Moreover, there are historical examples of men embracing Joe’s fabulosity dating back to the 17th century. Scherdel points to collections from Casablanca, Jacquemus, and Gucci as prime examples of labels that inject boldness into their collections, casting the conservative to the wayside. A designer that handles this so well, according to Scherdel, is the London-based Edward Crutchley.
Crutchley men’s clothes are a sign of the times: they’re motivated by finding beauty, celebrating fabrics and patterns, oftentimes spinning a louche verve with relaxed fits, luxurious fabrics, and finished with daring clashes of print. He doesn’t shy away from pageantry, like Joe Exotic, with clothes that can almost seem excessive or sensory overload but, unlike Joe Exotic, are grounded in a subtle sophistication.

“Of course we can look back the fabulosity of the 17th and 18th century but there are much more recent examples we can perhaps relate to more directly," said Crutchley, referencing 1970s colour-block tailoring with huge flared trousers, or the showiness of the 1980s power suit with pastel graphic clashing with banker stripe shirts and jazzy braces.
“All of these point to a long history of experimentation in menswear with an undercurrent of flamboyance and ‘extraness’.”
It is no wonder that from collections like Dries van Noten, where you can find a slim-fit leopard print shirt with a clashing floral print chest panel, or Prada, where there are vintage-style bootcut jeans, flamboyance is on full view.
The style of the 1970s and 1980s is a departure from office-wear and loungewear, but its welcome wildness is distilled to function easily in men’s lives.
Joe Exotic lived and breathed extraness in his public life and it’s why he’s not exactly an unlikely style icon. In fact, he’s the one we deserve. Society is obsessed with the outrageous aspects of celebrity culture but, more so, the unadulterated narcissism of celebrities and the unimaginable lives they lead.
In one episode, Joe says, “people don’t come to see the tigers; they come to see me.” Audiences are gripped by the magnetic extravagance of his persona, from his actions down to his fringed-trimmed jackets and spangled waistcoats.

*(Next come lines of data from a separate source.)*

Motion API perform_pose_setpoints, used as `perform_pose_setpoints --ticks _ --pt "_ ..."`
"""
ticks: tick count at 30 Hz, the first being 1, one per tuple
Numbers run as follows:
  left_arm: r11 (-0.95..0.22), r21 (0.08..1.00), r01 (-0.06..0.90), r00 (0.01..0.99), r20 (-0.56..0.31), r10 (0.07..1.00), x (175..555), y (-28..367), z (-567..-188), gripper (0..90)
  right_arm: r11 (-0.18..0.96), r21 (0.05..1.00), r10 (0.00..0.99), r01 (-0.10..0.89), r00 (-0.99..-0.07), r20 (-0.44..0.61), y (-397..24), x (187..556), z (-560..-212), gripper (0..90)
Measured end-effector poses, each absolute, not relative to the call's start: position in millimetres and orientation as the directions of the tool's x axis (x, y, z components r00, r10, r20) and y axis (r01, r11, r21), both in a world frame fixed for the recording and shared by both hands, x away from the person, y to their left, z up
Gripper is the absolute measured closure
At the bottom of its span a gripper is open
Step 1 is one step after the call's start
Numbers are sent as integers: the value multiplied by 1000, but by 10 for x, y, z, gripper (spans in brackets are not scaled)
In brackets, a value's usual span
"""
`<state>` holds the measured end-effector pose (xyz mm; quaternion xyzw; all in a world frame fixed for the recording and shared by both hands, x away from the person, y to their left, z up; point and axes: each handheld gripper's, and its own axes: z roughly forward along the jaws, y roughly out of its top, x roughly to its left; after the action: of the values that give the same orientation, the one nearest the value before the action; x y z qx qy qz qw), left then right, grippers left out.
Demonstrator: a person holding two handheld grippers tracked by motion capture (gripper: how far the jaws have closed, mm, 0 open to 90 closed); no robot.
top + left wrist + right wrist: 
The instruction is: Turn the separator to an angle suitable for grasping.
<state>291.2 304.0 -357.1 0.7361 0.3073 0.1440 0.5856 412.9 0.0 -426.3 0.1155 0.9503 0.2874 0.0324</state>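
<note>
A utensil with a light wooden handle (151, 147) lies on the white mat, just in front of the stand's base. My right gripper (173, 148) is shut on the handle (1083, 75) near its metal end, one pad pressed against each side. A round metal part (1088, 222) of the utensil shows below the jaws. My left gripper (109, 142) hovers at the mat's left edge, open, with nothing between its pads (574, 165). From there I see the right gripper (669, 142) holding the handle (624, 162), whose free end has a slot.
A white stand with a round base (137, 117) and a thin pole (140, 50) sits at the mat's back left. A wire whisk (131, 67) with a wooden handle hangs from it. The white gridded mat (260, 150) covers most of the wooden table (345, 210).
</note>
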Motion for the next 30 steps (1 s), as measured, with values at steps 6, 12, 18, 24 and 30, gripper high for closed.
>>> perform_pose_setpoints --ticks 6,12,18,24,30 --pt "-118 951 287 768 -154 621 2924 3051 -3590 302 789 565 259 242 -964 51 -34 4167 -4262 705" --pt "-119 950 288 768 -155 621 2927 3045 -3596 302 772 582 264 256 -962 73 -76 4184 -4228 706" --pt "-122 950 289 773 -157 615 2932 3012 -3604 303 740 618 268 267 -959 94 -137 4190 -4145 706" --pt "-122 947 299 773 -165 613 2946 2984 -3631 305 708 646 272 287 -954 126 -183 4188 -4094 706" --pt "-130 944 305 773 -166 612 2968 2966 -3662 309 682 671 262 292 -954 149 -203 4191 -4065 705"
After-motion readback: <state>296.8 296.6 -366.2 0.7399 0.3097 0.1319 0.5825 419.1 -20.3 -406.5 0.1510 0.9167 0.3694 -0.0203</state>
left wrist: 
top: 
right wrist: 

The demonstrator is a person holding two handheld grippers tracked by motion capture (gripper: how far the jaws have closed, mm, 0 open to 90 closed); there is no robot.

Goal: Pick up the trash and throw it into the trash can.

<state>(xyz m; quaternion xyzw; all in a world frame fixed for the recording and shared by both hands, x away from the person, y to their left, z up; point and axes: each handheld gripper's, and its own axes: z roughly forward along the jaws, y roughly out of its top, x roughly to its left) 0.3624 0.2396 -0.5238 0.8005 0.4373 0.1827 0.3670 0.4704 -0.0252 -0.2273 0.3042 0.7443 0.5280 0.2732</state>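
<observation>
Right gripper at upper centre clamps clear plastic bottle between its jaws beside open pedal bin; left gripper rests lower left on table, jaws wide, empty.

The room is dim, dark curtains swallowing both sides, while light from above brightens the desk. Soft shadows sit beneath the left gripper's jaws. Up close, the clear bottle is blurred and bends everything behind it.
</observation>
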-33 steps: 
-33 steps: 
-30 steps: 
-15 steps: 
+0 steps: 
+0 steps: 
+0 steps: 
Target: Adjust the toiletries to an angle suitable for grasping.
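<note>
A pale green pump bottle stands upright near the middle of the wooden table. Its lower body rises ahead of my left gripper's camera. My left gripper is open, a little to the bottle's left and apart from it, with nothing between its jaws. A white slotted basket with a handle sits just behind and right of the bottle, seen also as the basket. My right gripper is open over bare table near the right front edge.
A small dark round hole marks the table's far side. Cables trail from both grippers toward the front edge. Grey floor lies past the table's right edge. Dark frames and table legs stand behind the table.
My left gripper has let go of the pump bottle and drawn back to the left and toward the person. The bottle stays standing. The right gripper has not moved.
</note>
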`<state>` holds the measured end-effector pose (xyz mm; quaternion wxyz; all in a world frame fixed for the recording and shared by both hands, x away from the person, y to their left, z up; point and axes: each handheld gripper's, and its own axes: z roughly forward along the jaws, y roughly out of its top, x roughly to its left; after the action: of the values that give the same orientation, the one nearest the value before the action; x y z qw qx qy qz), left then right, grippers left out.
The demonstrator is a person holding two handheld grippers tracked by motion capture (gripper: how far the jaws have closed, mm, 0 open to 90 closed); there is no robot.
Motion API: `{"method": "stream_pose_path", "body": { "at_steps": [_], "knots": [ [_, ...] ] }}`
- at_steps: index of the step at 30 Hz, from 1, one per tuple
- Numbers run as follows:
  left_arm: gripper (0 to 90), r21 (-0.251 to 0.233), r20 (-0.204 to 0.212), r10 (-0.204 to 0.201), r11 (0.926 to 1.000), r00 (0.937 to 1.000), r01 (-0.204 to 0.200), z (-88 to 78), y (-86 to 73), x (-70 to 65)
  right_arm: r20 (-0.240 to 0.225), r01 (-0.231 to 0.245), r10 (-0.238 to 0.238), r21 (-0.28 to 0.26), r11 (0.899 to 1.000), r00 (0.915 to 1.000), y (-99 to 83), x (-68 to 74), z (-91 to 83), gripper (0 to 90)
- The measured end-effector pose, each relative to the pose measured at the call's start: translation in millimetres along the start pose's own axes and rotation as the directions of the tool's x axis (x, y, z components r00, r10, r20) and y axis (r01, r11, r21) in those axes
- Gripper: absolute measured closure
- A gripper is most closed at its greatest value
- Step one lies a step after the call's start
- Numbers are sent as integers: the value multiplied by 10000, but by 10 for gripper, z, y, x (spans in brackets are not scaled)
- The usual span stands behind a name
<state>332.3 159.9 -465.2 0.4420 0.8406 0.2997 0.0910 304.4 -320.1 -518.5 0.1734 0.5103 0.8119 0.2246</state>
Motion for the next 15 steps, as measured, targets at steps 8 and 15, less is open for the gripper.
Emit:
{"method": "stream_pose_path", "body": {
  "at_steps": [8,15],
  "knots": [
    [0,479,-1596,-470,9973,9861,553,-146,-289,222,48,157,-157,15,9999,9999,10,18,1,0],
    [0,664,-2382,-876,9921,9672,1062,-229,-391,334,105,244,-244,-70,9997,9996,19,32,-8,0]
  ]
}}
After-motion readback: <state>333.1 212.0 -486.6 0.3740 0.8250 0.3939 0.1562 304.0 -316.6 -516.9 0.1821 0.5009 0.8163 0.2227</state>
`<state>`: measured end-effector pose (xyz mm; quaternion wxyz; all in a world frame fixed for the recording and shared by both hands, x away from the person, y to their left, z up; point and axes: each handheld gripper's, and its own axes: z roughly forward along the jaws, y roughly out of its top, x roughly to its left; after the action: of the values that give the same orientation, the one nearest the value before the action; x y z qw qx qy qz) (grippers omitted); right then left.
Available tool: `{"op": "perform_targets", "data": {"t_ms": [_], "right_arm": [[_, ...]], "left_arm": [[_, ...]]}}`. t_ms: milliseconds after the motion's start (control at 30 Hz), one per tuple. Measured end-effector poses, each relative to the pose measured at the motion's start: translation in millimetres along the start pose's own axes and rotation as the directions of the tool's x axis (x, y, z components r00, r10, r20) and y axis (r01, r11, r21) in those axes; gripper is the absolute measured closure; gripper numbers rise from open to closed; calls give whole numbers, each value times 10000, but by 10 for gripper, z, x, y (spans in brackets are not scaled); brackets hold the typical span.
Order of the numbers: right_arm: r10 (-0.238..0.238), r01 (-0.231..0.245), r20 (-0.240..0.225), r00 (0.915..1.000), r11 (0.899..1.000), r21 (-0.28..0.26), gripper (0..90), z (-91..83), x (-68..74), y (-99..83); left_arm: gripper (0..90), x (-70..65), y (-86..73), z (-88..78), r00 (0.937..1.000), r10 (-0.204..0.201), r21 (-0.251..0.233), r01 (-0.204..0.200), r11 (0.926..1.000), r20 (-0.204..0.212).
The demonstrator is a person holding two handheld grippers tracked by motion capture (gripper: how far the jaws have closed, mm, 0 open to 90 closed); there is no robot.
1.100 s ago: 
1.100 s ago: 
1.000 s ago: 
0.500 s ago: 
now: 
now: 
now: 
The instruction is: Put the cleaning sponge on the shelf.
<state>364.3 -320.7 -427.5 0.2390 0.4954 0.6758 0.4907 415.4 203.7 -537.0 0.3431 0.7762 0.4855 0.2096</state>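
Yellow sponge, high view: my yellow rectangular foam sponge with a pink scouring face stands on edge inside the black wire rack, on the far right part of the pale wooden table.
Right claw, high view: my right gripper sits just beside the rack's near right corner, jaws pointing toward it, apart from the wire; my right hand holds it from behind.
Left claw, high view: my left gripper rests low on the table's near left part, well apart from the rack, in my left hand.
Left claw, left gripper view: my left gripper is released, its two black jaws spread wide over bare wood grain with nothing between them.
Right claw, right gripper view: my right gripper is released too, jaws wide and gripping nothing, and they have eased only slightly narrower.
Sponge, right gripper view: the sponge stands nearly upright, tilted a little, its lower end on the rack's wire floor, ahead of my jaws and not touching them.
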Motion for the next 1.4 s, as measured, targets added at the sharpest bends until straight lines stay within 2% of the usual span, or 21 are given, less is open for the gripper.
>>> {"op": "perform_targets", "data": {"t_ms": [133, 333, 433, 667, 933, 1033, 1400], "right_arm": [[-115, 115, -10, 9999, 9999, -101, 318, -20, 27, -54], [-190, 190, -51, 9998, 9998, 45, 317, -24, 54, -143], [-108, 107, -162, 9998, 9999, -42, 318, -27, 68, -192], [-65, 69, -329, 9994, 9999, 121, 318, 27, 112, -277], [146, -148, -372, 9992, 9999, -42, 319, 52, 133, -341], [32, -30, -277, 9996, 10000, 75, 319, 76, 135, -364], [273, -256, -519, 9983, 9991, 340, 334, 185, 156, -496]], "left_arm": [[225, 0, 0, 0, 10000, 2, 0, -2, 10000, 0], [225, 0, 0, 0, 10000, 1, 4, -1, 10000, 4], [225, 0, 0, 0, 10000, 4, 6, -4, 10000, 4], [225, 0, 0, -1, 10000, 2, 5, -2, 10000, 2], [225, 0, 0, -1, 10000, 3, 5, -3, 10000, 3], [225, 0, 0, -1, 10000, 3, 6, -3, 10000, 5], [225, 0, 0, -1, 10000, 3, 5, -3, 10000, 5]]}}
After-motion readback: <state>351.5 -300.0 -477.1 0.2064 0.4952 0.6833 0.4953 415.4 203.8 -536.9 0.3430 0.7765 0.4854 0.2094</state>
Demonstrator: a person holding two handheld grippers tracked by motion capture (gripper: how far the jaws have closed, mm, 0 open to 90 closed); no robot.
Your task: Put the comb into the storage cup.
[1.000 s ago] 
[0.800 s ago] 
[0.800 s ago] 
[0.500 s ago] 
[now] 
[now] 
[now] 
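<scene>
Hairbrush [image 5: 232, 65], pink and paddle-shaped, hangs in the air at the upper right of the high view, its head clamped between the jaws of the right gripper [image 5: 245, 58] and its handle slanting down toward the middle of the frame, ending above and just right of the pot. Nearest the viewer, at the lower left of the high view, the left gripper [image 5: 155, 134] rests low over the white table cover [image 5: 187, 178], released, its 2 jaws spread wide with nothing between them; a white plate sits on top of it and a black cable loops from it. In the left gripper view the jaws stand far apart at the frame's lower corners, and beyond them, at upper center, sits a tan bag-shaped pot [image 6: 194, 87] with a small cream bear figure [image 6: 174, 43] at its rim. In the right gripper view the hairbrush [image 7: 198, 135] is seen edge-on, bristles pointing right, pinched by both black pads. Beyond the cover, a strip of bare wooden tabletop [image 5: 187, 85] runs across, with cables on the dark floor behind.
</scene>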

But while the murky underworld of the big cat enterprise in America and the crass individuals that inhabit G.W. Zoo or Big Cat Rescue represent the cult of personality, using clothing to further sensationalise already sensational lives, the rest of us can introduce the “majesty in his madness” as a means of brightening up a pair of blue jeans or otherwise plain outfit. On a simplistic level, then your wardrobe is nearly as thrilling as the twists and turns in Tiger King.